Burn on, big river, burn on
Burn on, big river, burn on
Now the lord can make you tumble
And the lord can make you turn
And the lord can make you overflow
But the lord can’t make you burn
-- Randy Newman, “Burn On, Big River”
I am a lifelong fan of Cleveland professional sports teams. For those of you who follow such things, this is a little like admitting that one votes for perennial U.S. Labor Party presidential candidate Lyndon LaRouche – distasteful to some, irrelevant and pointless to most. The last time the Cleveland Indians won a world championship, Harry S. Truman was president and people still drove Packards and Edsels. Hell, for all I know, the women all wore bonnets and crossed the country in Conestoga wagons. The last time the Cleveland Browns won a Super Bowl .... wait, the Cleveland Browns have never even appeared in a Super Bowl. The Cleveland Cavaliers? No appearances in the NBA Finals, no NBA championships.

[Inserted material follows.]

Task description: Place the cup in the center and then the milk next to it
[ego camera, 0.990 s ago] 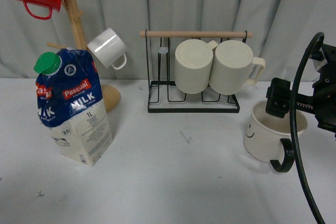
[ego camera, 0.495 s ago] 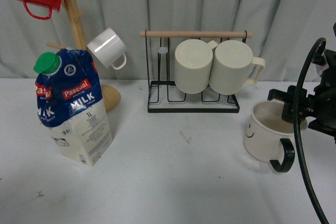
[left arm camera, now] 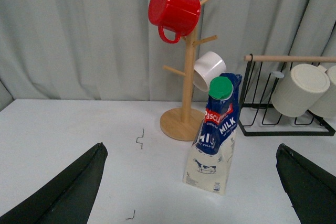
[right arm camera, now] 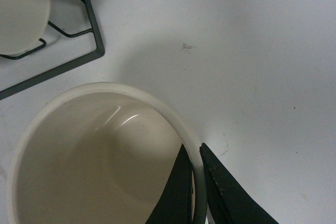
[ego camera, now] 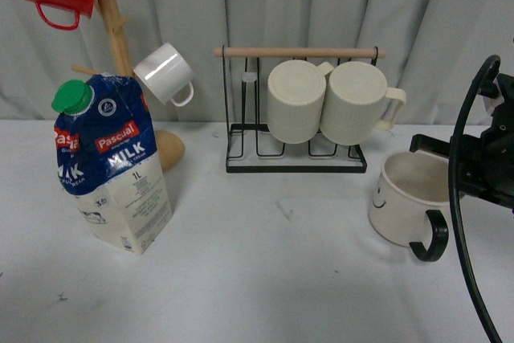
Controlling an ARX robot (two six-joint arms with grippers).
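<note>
Your right gripper (right arm camera: 193, 153) pinches the rim of the cup (ego camera: 401, 198), right of the mug rack (ego camera: 295, 169), so the centre before that rack lies leftward.

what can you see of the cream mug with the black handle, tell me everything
The cup is a wide, glossy cream mug, ceramic by its look, with a black loop handle and a small dark smiley. It is empty and upright on the white table, right of centre, near the wire rack. The right gripper pinches its rim, one finger inside, one outside.
</note>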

To add to the ignominy, these teams play in Cleveland, where it snows from October to May, and where the clouds are a continuous ashen gray except for the nights when the old steel mills spew their orange smoke in the air and the spacious skies take on a hue that resembles something out of Dante’s Inferno. You know the jibes: The Mistake on the Lake, The City of Burning Rivers. They are, alas, all true. No one wants to live in Cleveland. Cleveland will let you down every time. To quote an old Howlin’ Wolf blues tune, I asked for water and you gave me gasoline.

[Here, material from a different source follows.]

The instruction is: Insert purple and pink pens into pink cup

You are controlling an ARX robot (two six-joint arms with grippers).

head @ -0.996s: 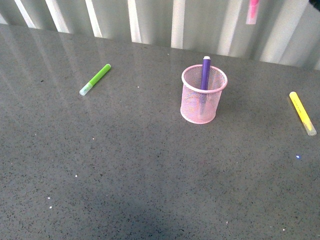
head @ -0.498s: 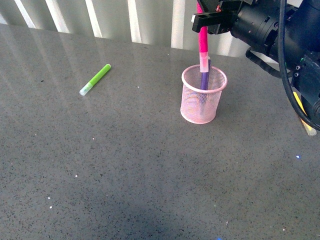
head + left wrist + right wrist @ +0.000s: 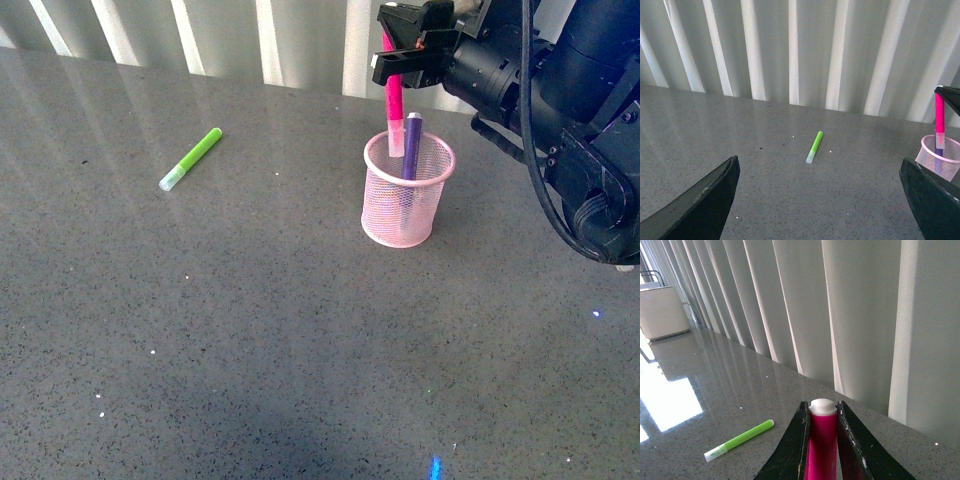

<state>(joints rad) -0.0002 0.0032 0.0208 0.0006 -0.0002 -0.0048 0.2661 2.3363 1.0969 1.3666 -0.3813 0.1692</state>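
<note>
The pink cup (image 3: 405, 202) stands upright on the grey table, also at the edge of the left wrist view (image 3: 940, 156). The purple pen (image 3: 411, 146) stands inside it, leaning on the far rim. My right gripper (image 3: 397, 62) is shut on the pink pen (image 3: 394, 112), held upright with its pale cap down at the cup's back left rim. In the right wrist view the two black fingers (image 3: 796, 445) clamp the magenta barrel (image 3: 822, 440). My left gripper (image 3: 820, 200) is open over bare table, holding nothing.
A lime-green marker (image 3: 190, 159) lies on the table at the left, well clear of the cup, also seen from both wrists (image 3: 814, 147) (image 3: 739, 440). The right arm (image 3: 560, 110) fills the upper right. Vertical blinds (image 3: 270, 40) close off the far edge.
The right arm came in from the upper right carrying the pink pen. In the last half second the pen shifted slightly left, its cap now at the cup's back left rim.
</note>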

Still, it’s home, hellish landscape and all. Except it’s not – not quite – and therein lies the mystery. I live near Columbus, midway between Cleveland and Cincinnati. And Cincinnati, in addition to occasional blue skies, also boasts some sports teams that occasionally win. So explaining my lifelong allegiance to Dante’s teams is a little perplexing. All I know is that the allegiance is there, and that hope springs eternal. It is a flaming river that is never extinguished. And so I hope. And this year, almost in spite of myself, I find myself hoping more than usual.

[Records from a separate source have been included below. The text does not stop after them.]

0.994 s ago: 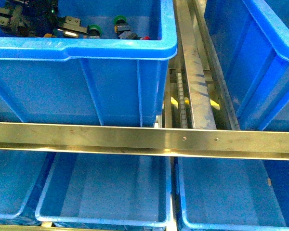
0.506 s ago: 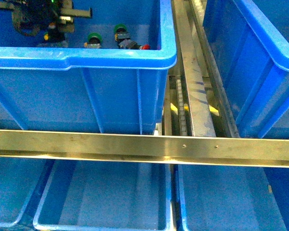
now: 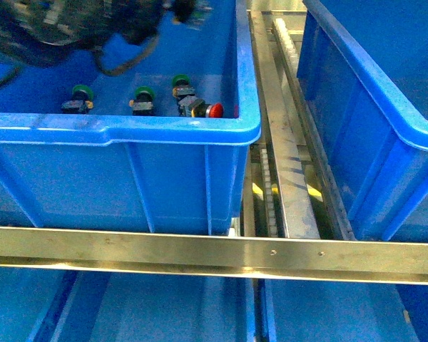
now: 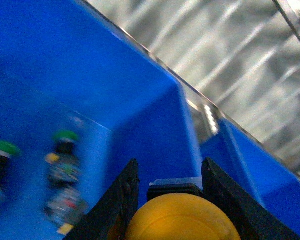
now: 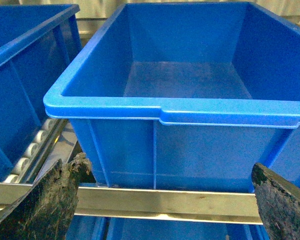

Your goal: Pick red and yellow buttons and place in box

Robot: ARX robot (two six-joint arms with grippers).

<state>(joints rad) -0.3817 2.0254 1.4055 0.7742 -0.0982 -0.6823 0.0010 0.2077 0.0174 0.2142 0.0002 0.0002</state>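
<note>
- Red-capped push-button switch (image 3: 212, 110) on a black body: it lies on its side on the floor of the large blue plastic bin (image 3: 128, 132), just inside the near wall. It sits by the corner next to the metal roller rail (image 3: 278, 128), well apart from both my grippers.
- I judge it light and rigid. The glossy dome would slip, so I pinch the squared body.
- Green-capped switches (image 3: 144, 94): further in on that bin's floor, not mine to take.
- Yellow mushroom-capped switch (image 4: 182, 220): my left gripper (image 4: 171, 175) has its black fingers (image 4: 121, 200) clamped on it, raised above that bin's floor towards the far side.
- My right gripper (image 5: 165, 200): spread wide, holding nothing, outside that bin and facing an empty blue bin (image 5: 180, 107), probably the box.
</note>
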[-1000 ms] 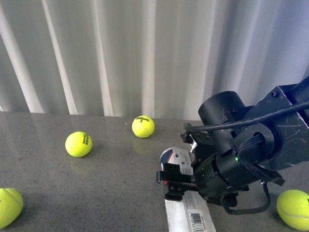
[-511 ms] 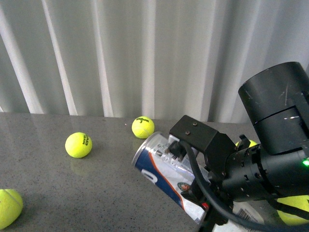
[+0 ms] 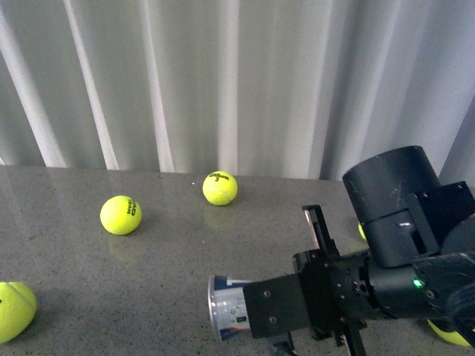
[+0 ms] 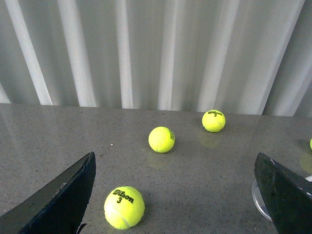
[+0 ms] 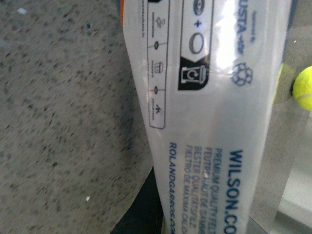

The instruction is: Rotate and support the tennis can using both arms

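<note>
Evidently mid-rotation, the right gripper (image 3: 276, 315) seemed clamped on the tennis can (image 3: 225, 308), level near the table's (image 3: 89, 282) front edge. The left gripper (image 4: 174, 158), jaws wide apart, would next need to support the can's free end.

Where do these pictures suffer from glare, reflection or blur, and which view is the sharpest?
Front view: bright curtain, glossy table faintly mirroring the balls. Left wrist view: sharpest, print on the nearest ball readable. Right wrist view: tennis can very close, white glare band along it, lettering slightly soft but readable.
</note>
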Robot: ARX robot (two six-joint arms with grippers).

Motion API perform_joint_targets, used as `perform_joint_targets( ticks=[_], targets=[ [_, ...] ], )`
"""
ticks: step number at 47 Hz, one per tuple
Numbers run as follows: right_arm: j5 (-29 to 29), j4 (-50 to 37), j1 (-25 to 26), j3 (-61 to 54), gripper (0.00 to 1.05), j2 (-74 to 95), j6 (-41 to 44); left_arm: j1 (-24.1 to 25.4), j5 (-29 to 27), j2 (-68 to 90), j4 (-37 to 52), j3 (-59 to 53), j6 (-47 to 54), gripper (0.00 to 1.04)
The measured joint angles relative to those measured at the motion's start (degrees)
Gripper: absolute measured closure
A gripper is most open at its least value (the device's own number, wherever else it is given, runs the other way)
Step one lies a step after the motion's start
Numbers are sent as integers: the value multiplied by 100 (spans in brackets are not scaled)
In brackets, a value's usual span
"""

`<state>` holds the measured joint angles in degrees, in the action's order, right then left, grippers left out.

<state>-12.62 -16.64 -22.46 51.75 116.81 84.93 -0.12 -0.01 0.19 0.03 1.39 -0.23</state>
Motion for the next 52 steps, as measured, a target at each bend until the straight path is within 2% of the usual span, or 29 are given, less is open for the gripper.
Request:
perform_joint_targets(
  ticks=[18,33,39,52],
  targets=[
    [111,-52,-308,673,98,511,-1117,0,0,0,0,2,0,7],
    [98,-188,-297,728,98,721,-1456,0,0,0,0,0,0,7],
    [-170,-195,-293,662,74,678,-1867,0,0,0,0,2,0,7],
    [-525,-236,-304,466,34,129,-2837,0,0,0,0,2,0,7]
  ],
)
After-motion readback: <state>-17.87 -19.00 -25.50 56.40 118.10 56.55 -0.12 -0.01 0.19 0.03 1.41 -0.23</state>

Here’s the deal: the Cleveland Cavaliers are two wins away from reaching the NBA East Finals. The Cleveland Indians are in first place with a 20 – 10 record, and this looks like the year when all those promising young kids finally come into their own. I should know better. I’ve been here many times before, and I’ve seen it too many times. I think back on the Cleveland Browns disasters that are known simply by the monikers The Fumble and The Drive, the Indians meltdown in 1995, when they were clearly the best team in baseball but were done in by David “There Is No” Justice and the Atlanta Braves. I think back on that damned Jose “Costa” Mesa (as in “You put me in the game, and I’ll costa great team the world championship”) in 1997, the heinousness of Art “Satan” Modell slinking out of town with the Browns in 1999 and instantly turning our beloved team into the Baltimore Stealers. There is a lot of grief. But I can’t help myself. It’s spring. The snows have melted. The skies are threatening to turn blue. The Cleveland Cavaliers are still playing basketball, and the Cleveland Indians are in first place. Hope dies hard here in the heartland. Pity me or pray for me. But don’t you dare tell me I’m deluded.




Go Braves! (I mean c’mon, the rest of us are in Atlanta.) ;-) No hard feelings—we had to win at least ONE World Series, right?